Last year there were 147 cases of microcephaly in Brazil. This year the number is 2,400. The cause for this unprecedented rise of microcephaly is most likely the Zika virus. The virus has been demonstrated during the autopsy of an infant born with microcephaly. Further more it has also been demonstrated in the amniotic fluid of two mother, whose babies were born with this defect.

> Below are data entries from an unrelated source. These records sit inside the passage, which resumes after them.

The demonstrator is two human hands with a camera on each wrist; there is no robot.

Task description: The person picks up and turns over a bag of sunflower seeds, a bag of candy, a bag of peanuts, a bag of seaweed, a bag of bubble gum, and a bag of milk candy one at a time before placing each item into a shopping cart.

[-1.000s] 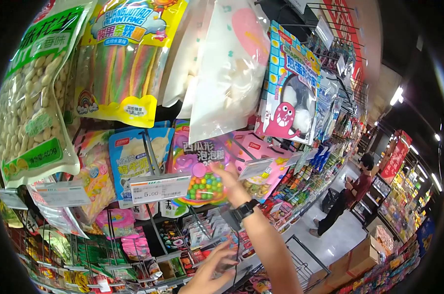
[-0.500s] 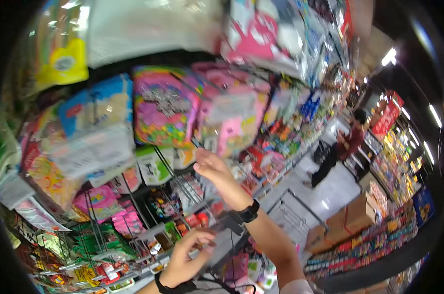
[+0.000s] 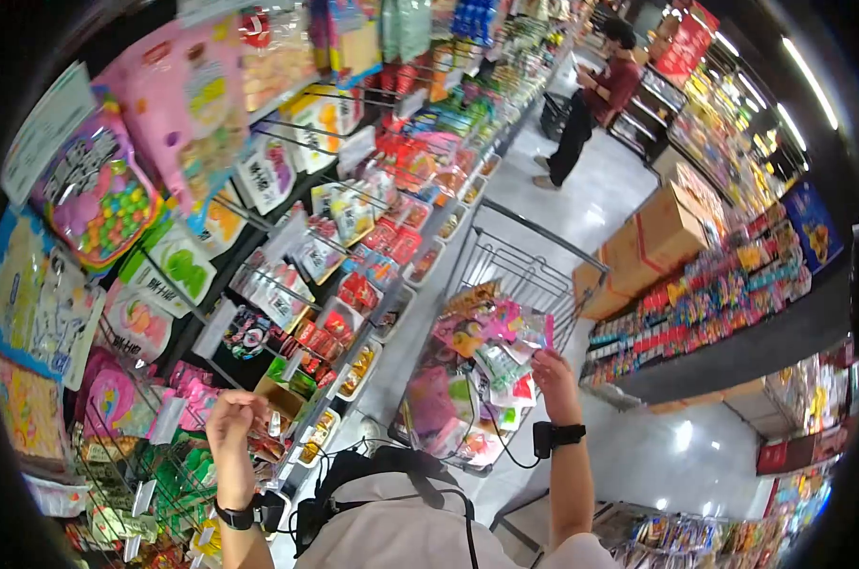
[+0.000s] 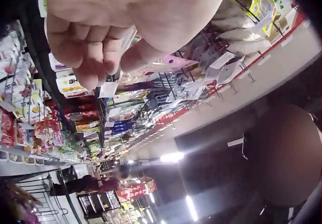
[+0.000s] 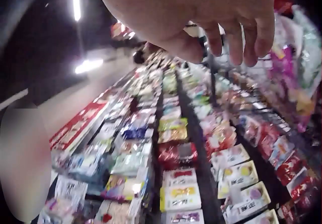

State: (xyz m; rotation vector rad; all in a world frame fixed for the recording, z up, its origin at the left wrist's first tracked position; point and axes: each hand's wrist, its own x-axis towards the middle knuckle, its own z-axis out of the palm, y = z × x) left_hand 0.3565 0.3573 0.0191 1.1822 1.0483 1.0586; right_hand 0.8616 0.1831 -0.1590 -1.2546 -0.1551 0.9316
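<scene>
My left hand [image 3: 232, 431] is beside the hanging snack packets on the left, palm turned up and fingers loosely bent, holding nothing visible. In the left wrist view the same hand [image 4: 126, 23] shows relaxed, bent fingers in front of the shelves. Over the shopping cart [image 3: 534, 248] my right hand [image 3: 555, 379] is beside a pile of colorful bags [image 3: 505, 356]; whether it touches them is unclear. The right wrist view shows that hand [image 5: 201, 18] with loose fingers and nothing between them. A bag of round multicolored candies [image 3: 117, 209] hangs at upper left.
Shelf trays [image 3: 358, 370] line the edge between the left rack and the cart. Cardboard boxes [image 3: 638, 247] stand behind the cart, and a person in a dark red shirt [image 3: 614, 90] stands farther along the aisle. Packet displays [image 3: 714, 294] are on the right.
The head view has swung right and down. My right hand has left the multicolored candy bag on the rack and is now by the cart. My left hand is now apart from it, beside the rack.
</scene>
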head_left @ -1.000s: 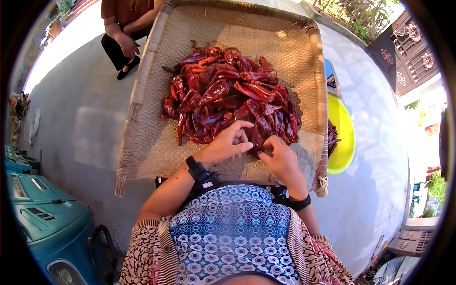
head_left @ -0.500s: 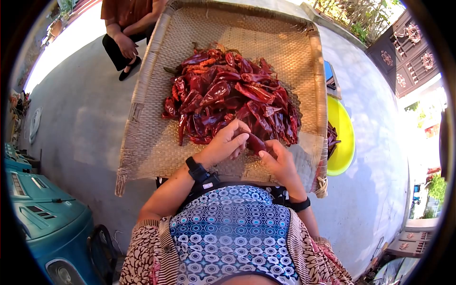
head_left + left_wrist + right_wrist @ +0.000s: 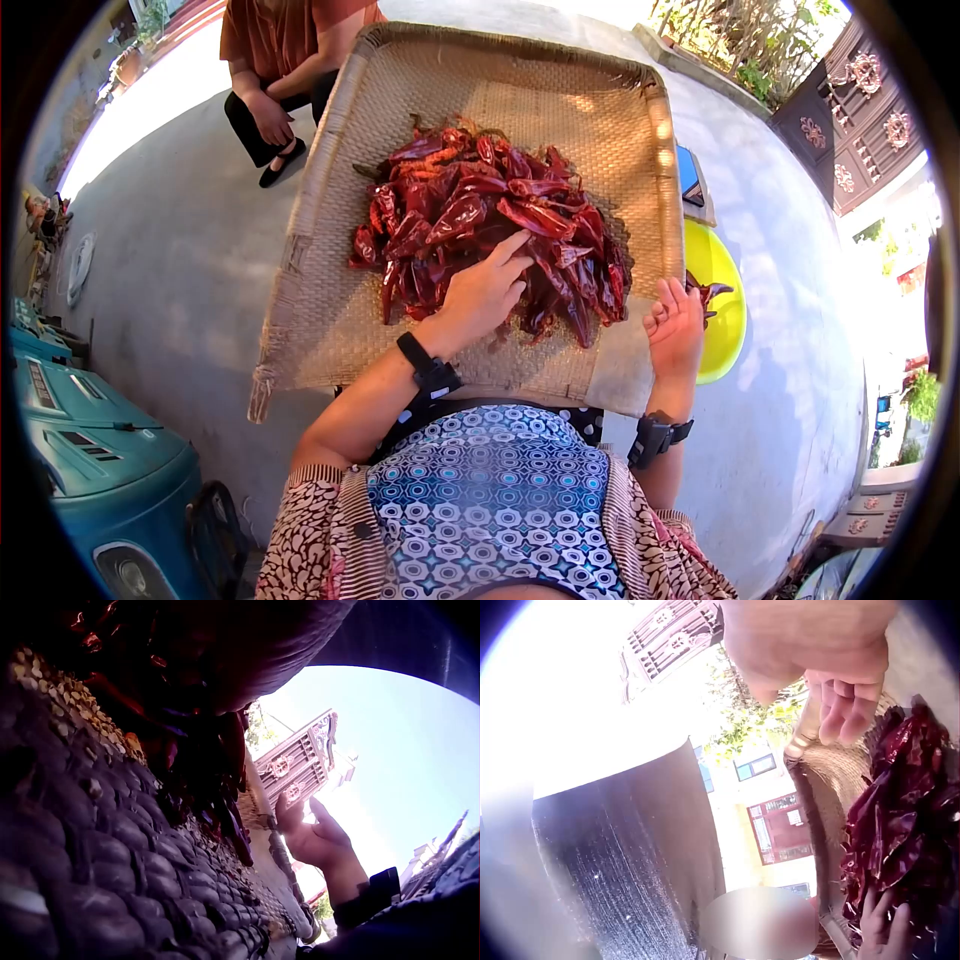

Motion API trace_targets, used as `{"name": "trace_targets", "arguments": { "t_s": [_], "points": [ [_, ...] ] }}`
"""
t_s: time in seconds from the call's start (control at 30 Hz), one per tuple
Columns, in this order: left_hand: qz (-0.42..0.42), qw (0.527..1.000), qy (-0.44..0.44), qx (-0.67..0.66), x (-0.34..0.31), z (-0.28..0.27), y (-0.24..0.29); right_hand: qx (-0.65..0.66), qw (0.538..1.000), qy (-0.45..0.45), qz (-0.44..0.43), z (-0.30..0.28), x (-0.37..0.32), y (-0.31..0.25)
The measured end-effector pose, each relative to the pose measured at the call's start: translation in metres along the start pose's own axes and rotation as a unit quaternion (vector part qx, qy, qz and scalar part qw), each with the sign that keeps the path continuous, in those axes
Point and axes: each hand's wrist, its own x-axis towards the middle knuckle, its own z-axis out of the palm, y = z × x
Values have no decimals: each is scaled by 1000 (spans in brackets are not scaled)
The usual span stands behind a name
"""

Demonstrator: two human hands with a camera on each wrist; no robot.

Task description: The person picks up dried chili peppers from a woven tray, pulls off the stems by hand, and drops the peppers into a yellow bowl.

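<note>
A heap of dried red chili peppers (image 3: pixel 470 210) lies on a woven tray (image 3: pixel 330 320) in front of me. My left hand (image 3: pixel 482 298) reaches over the near part of the heap, its index finger extended and touching the peppers. In the left wrist view its underside is dark and the peppers below it are in shadow. My right hand (image 3: pixel 675 325) is raised at the tray's right edge, beside the yellow basin (image 3: pixel 732 330). Its fingers bend loosely and hold nothing, as the right wrist view also shows. Several dark chili peppers (image 3: pixel 712 292) show inside the basin, partly behind the right hand.
Pale seeds (image 3: pixel 82 709) lie scattered on the weave near the heap. A person (image 3: pixel 290 60) sits beyond the tray's far left corner. A teal vehicle (image 3: pixel 110 450) stands at my left, and a blue-topped object (image 3: pixel 692 180) is behind the basin.
Both hands were together on one chili pepper at the near edge of the heap. The right hand has moved right to the basin without it; the left has gone forward onto the heap.
</note>
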Motion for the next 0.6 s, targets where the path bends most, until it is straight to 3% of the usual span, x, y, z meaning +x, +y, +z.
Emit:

First described in 1947 by scientist researching yellow fever in the zika forest. The researchers placed a caged rhesus macaque in the forest, the monkey developed fever. From the serum of the monkey, researchers isolated a transmittable agent described as zika virus. Subsequently the virus was isolated from a patient in Nigeria. (1952)

From its discover to 2007 the infection was rare. In 2007 the first out break outside Africa and Asia occurred in Yap, Micronesia. Early 2015, the virus was detected in Bazil. It is hypothesized that during the 2014 world cup tourists introduced the virus to Brazil.

The virus is a single stranded RNA virus of the flavivridae family. It is transmitted by the Aedes vector. Transplacental and sexual transmission have also been reported.

Approximately 20% of the patients who get infected with the virus exhibit symptoms. The characteristic clinical findings of the infection are acute onset fever with maculopapular rash, arthralgia or conjunctivitis. Myalgia, headache, retro-orbital pain and vomiting also commonly reported. i.e pretty similar to dengue or chikungunya. The disease lasts for ~ a week and runs a benign course, case fatality is rare.

A preliminary diagnosis is made based on the patients history of travel and activity done during the trip. Lab diagnosis can be achieved by RT-PCR ( reverse transcriptase PCR ) or by detection of antibodies. Virus specific IgM antibodies and neutralizing antibodies develop towards the end of the 1st week of infection. However due to cross reaction with other flaviviruses diagnosis can be difficult. Plaque-reduction neutralization testing can be performed to measure virus-specific neutralizing antibodies and discriminate between cross-reacting antibodies in primary flavivirus infections.

There is no specific antiviral treatment. Treatment is mainly symptomatic consisting of rest, fluids, analgesics and antipyretics.


The virus has infected tens of thousands in brazil. It was initially concentrated in the north eastern parts of the country but has now spread south.

The World Health Organization and the Pan American Health Organization have issued alerts in Brazil and other latin american countries.

The Brazilian government aims to contain the virus through vector control. The ministry is sending truck loads of larvicide to the affected areas. Some sources estimate this to be enough to treat 3,560 Olympic-sized swimming pools. Also pregnant women have been urged to use insect repellents and stay indoors.

However the situation is so bad that in certain parts of the country, doctors are advising women to delay their pregnancy.

In the mean time health authorities of other countries must remain vigilant and prevent the introduction of the virus into their countries.

Additional studies are going on to determine if the virus is really the cause of the 16 fold spike in the number of microcephaly cases.